Andy’s counsel provided only temporary restraint.

In real life I run the municipal bond operations at an investment management firm. I know economic bubbles. I’ve seen three kinds: stock and bond market bubbles, credit bubbles, and commodity bubbles. It is the third type – commodities – we’re talking about here.

Tiffany & Co double-signed Patek Philippe Nautilus Reference 5711/1A-018

Bubble or not a bubble?

Patek Philippe’s Nautilus 5711/1A-018, co-signed by Tiffany with a dial in brilliant Tiffany blue, sold in the New York Tiffany boutique to just 170 of the retailer’s favorite customers for $52,635. This limited-edition piece was impossible to obtain for mere mortals. And one example was auctioned for charity, where it hammered for $6.5 million. On the rare occasions when they’re traded on the secondary market, these pieces are close to the mid-six figures. Is this watch in a bubble?

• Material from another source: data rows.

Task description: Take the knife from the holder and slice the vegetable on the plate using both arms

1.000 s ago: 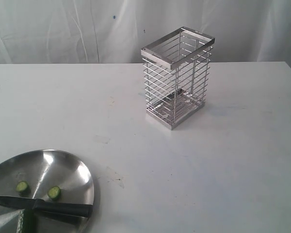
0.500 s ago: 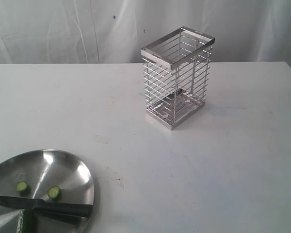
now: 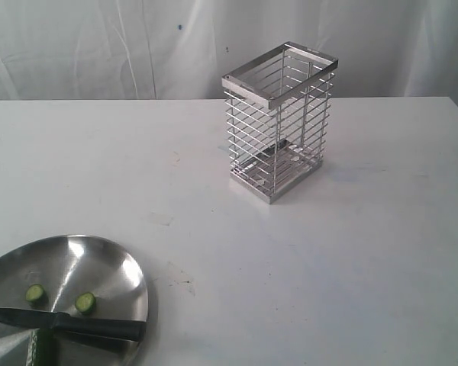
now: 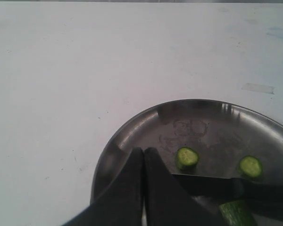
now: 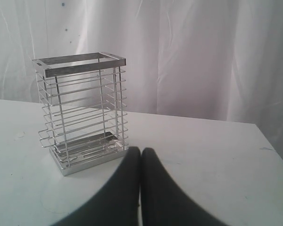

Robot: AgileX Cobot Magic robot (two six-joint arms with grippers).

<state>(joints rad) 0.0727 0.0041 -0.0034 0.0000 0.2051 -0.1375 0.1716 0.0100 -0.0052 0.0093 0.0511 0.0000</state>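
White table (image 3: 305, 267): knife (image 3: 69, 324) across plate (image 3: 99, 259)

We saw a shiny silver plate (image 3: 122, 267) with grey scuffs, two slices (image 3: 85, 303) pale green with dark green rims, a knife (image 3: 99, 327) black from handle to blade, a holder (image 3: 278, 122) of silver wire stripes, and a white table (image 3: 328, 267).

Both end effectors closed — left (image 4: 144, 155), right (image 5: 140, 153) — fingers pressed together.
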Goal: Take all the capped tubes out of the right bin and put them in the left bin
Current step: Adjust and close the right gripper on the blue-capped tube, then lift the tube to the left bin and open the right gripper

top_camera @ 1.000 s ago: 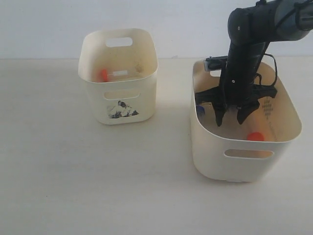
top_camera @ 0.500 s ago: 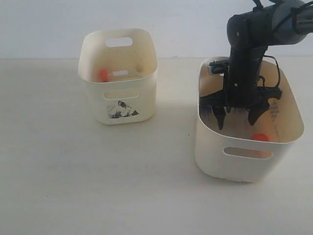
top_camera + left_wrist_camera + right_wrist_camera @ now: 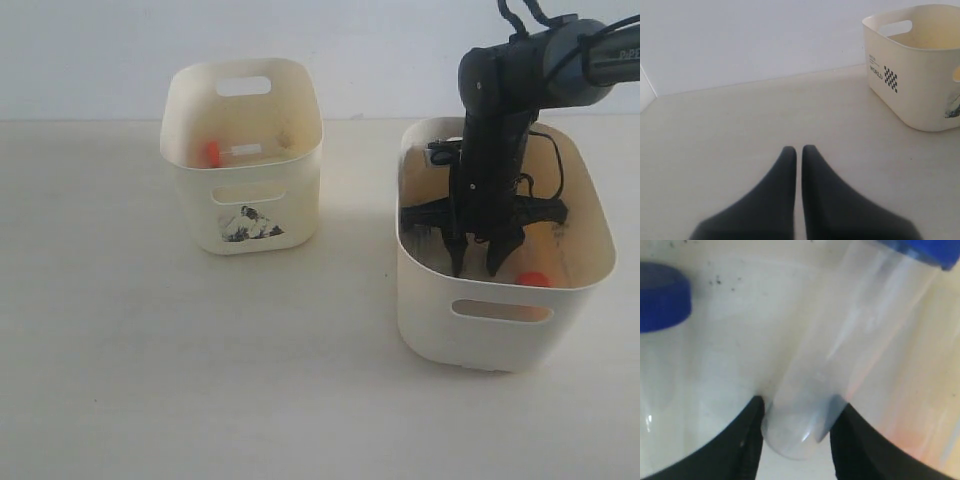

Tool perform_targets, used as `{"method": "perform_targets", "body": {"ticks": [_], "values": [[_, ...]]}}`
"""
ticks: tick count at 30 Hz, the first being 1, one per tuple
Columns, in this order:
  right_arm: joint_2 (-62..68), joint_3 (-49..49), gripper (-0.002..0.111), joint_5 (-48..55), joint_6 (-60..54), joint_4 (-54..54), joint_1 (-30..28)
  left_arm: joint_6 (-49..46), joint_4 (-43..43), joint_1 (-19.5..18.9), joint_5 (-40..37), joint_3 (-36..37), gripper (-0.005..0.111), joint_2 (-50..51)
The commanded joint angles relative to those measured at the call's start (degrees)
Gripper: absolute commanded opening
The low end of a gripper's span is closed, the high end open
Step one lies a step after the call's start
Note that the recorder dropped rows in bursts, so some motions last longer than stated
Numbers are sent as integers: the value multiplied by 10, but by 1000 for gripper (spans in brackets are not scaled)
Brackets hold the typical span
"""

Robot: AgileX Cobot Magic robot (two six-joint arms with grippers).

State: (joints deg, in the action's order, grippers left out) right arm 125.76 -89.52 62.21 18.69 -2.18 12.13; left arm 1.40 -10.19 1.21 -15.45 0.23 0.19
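— What can't you make out?

— Quite a bit. From outside, the right arm [image 3: 505,110] reaches down into the wide bin [image 3: 500,335]. Its own bulk and the bin's front wall hide whatever sits between the right jaws. Just beside those jaws, toward the front wall, an orange cap [image 3: 533,280] pokes up, and the tube under it is hidden.

— And close up?

— There the right jaws stand part-way open. Their two dark fingers [image 3: 745,445] press against either side of the rounded bottom end of a clear tube [image 3: 840,350] lying on the bin floor. Its blue cap [image 3: 927,250] is at the far end from the jaws and is cut off by the picture edge. Off to one side of the jaws lies a second blue cap [image 3: 662,297], also cut off, and its clear body barely shows against the pale floor. An orange blur on the other side of the jaws is too soft to name. A few dark specks [image 3: 717,279] dot the bin beyond the fingertips.

— The other jaws?

— The left jaws are shut to a hairline gap with nothing between them, over bare desk [image 3: 740,125]. Well ahead of them and to one side stands the narrow bin [image 3: 920,85], cut off at the edge.

— Any writing?

— On that bin's side there is lettering [image 3: 875,70] that seems to read "WORLD". A smaller line above it is too tiny to read, and a checkered patch [image 3: 890,78] sits beside it. The front carries a small dark picture [image 3: 250,222]. An orange-capped tube [image 3: 225,152] lies inside, well away from both jaws.
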Motion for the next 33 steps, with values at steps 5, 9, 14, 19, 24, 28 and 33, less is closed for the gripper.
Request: {"method": "perform_targets", "body": {"ticks": [5,9,14,19,24,28,33], "values": [[-3,2,0,58,-5,-4,-2,7,1,-1,4,-2,4,-2],[-45,2,0,73,-23,-4,-2,7,1,-1,4,-2,4,-2],[-115,2,0,73,-36,-2,-2,7,1,-1,4,-2,4,-2],[-197,2,0,67,-80,22,-2,7,1,-1,4,-2,4,-2],[-255,2,0,11,-269,233,-2,7,1,-1,4,-2,4,-2],[-252,2,0,-28,-464,498,-1,7,1,-1,4,-2,4,-2],[-217,2,0,-124,-566,643,42,7,1,-1,4,-2,4,-2]]}}
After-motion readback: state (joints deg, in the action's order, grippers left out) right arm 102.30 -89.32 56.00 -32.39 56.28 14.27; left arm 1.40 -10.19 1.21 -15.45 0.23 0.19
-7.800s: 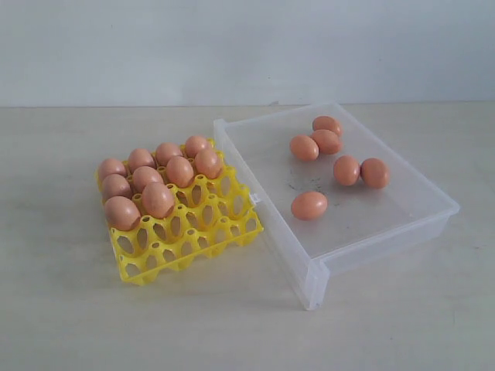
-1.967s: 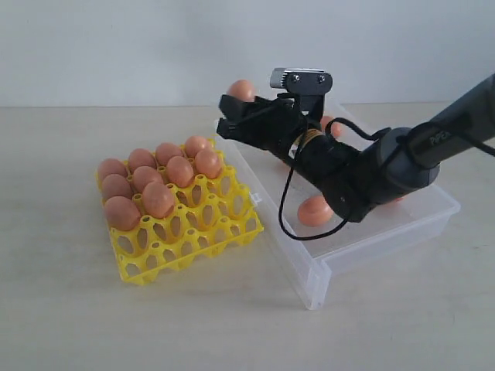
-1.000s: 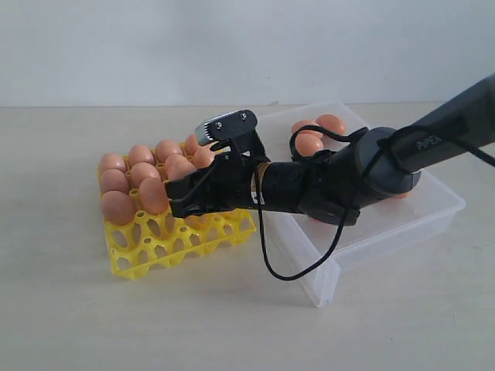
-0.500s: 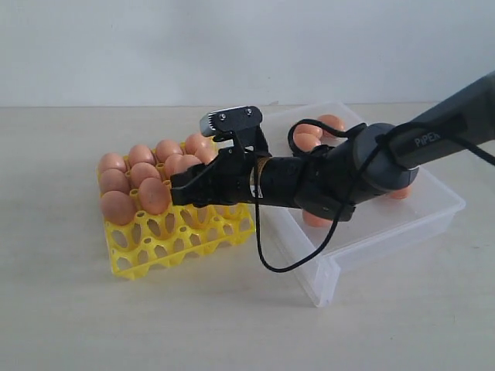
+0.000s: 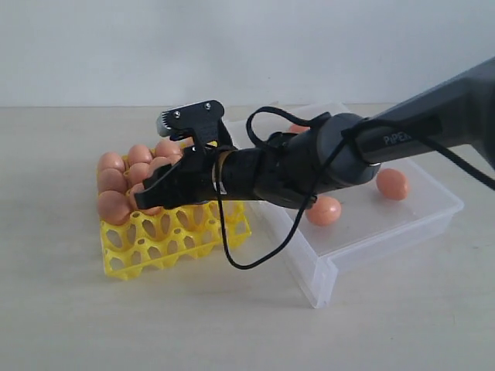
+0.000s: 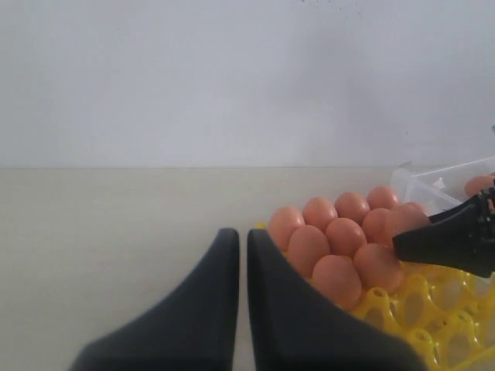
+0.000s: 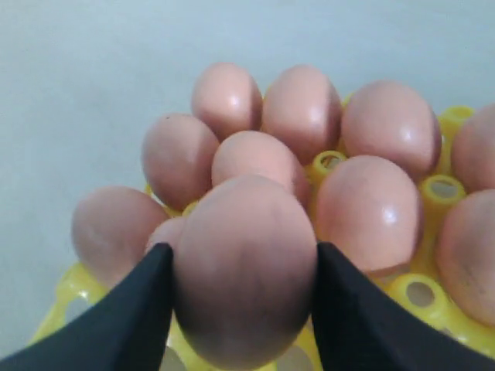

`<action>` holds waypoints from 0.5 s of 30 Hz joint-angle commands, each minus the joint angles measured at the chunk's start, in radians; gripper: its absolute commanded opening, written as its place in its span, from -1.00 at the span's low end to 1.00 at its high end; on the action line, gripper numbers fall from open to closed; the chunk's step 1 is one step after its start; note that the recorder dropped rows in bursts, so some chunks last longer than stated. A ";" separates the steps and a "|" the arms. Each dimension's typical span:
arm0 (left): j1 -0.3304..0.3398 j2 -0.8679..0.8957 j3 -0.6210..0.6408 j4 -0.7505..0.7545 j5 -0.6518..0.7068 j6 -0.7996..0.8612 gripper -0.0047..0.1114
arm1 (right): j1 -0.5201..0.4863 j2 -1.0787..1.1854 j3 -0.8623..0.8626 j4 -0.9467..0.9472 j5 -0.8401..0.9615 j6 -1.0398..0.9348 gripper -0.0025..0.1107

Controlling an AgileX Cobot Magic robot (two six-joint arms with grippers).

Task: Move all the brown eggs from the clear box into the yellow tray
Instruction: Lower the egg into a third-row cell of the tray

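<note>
a pale beige tabletop runs back to a plain whitish wall. the right gripper is clamped on a brown egg, one black finger on each side. it holds the egg low over the yellow tray, right beside the seated eggs that fill the tray's far cells. whether it touches a cup i cannot tell. the dark arm reaches across from the clear box, which lies just right of the tray. two loose eggs show plainly in the box, and another is half hidden behind the arm. the left gripper faces the tray from over the tabletop, its fingers drawn together on nothing.
</note>
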 commanded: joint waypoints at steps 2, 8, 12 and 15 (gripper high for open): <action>-0.007 0.003 0.004 -0.005 -0.012 0.005 -0.85 | 0.011 -0.006 -0.043 0.005 0.131 0.016 -0.96; -0.007 0.003 0.004 -0.005 -0.012 0.005 -0.85 | 0.018 -0.006 -0.041 0.005 0.197 0.016 -0.96; -0.007 0.003 0.004 -0.005 -0.012 0.005 -0.85 | 0.022 -0.006 -0.041 0.005 0.229 0.026 -0.96; -0.007 0.003 0.004 -0.005 -0.012 0.005 -0.85 | 0.022 -0.006 -0.041 0.005 0.235 0.027 -0.96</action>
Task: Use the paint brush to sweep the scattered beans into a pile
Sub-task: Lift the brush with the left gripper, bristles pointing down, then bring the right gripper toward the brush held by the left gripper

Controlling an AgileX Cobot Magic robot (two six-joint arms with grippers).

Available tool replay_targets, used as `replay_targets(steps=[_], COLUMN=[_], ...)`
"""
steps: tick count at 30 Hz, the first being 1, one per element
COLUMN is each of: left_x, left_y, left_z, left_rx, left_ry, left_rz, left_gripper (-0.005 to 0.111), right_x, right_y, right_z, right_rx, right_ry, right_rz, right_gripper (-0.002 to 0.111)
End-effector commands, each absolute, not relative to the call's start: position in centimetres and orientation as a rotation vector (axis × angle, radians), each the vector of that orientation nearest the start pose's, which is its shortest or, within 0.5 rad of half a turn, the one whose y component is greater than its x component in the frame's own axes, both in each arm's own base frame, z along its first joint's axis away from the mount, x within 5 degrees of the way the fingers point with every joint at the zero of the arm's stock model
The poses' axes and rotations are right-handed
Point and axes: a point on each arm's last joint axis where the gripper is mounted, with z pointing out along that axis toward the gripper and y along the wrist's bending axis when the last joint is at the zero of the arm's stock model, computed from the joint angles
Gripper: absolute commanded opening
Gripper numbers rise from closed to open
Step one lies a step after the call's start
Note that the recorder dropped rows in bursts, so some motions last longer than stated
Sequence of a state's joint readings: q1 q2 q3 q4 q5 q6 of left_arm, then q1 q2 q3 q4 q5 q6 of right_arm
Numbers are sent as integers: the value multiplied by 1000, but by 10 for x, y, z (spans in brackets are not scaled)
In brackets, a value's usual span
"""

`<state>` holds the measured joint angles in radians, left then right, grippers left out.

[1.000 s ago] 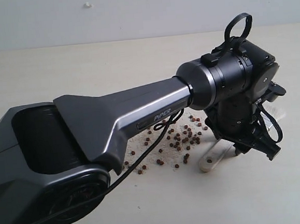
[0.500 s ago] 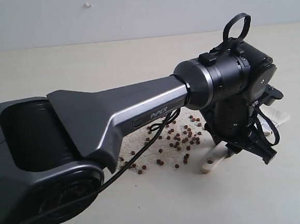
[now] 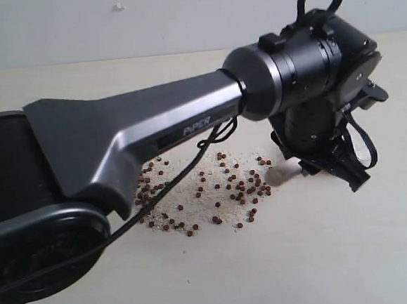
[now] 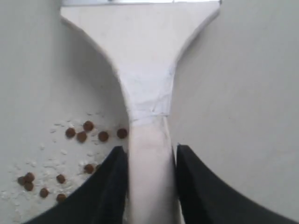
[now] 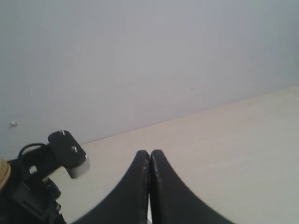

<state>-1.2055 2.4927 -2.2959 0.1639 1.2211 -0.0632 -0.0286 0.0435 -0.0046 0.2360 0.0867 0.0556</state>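
We're looking at the black left gripper point(image 4: 150, 151) squeezing the narrow neck of the wide flat paint brush point(image 4: 145, 70) with the pale cream wooden handle. One black finger is pressing on each side of it. Past the fingers the handle is flaring out wide, and the bristles aren't showing for us at all. In the exterior view that gripper is hanging over the right edge of the tiny round reddish-brown beans point(image 3: 243, 188). They're lying spread out across the pale beige tabletop point(image 3: 78, 84) among whitish crumbs point(image 4: 49, 163), with a looser bunch sitting further left. The black right gripper point(image 5: 149, 163) is sitting pinched together, fingers touching each other, up off the tabletop and facing the plain grey wall point(image 5: 140, 56).
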Motion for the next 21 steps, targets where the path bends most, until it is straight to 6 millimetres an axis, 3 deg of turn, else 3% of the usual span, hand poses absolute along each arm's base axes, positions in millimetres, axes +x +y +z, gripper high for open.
replay_targets(steps=[1,6,11,14,21], left_x=[205,211,225,233,239], left_y=[-474,-465,-449,-443,-442], left_z=[212,241,270,277,270], left_rx=[1535,1511,1460,1453,1470], left_ry=[2297,2235,2257,2283,2290], left_rz=[-27,-22,-139,-224,-215], left_gripper=[0,0,0,0,0], right_x=[60,60,60,60,60], right_y=[0,0,-1,-1,-1], right_z=[203,204,208,209,209], right_rx=[245,245,329,329,328], right_ry=[1598,1590,1529,1524,1521], right_rz=[212,211,295,294,292], right_gripper=[0,0,0,0,0])
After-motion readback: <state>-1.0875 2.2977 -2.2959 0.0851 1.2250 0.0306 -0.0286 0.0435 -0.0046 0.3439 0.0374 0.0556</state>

Similar yet distinct: Rolex Oyster Perpetual 41 in turquoise blue

Then there’s the aforementioned Rolex OP 41 in turquoise. Its original retail price at its introduction in September 2020 was $5,900 before being raised to $6,500. Finally, it was discontinued in March 2022 (but still exists in 39 and 36 mm sizes). The price for the 41 mm on the secondary market is all over the place but seems to have settled between $30,000 and $40,000. Is this watch in a bubble?

Some think that a rapidly soaring price is proof of a watch bubble. They could be right. Or not. Financial bubbles are tough to identify when they’re forming. They’re even more difficult to declare finished as prices collapse. Fair warning: everyone seems to have an opinion as to the definition of a bubble. None are wrong. You may disagree with my assessment. And I wouldn’t argue.

Watch bubbles add something else to the equation lacking in mere financial bubbles: passion, emotion, and the possibility of daily enjoyment. These outlier ingredients cloud the thinking of even the most rational of watch enthusiasts.

An unmistakable Bubble wristwatch by Corum

Historic bubbles

There have been loads of economic bubbles throughout recent history. During the painful dot-com bubble of 1999-2000 one friend quit his job, saying it cost him too much to work for a mere salary (about $150,000 annually at the time) when he made so much more from day trading. He later reentered the day-to-day workforce.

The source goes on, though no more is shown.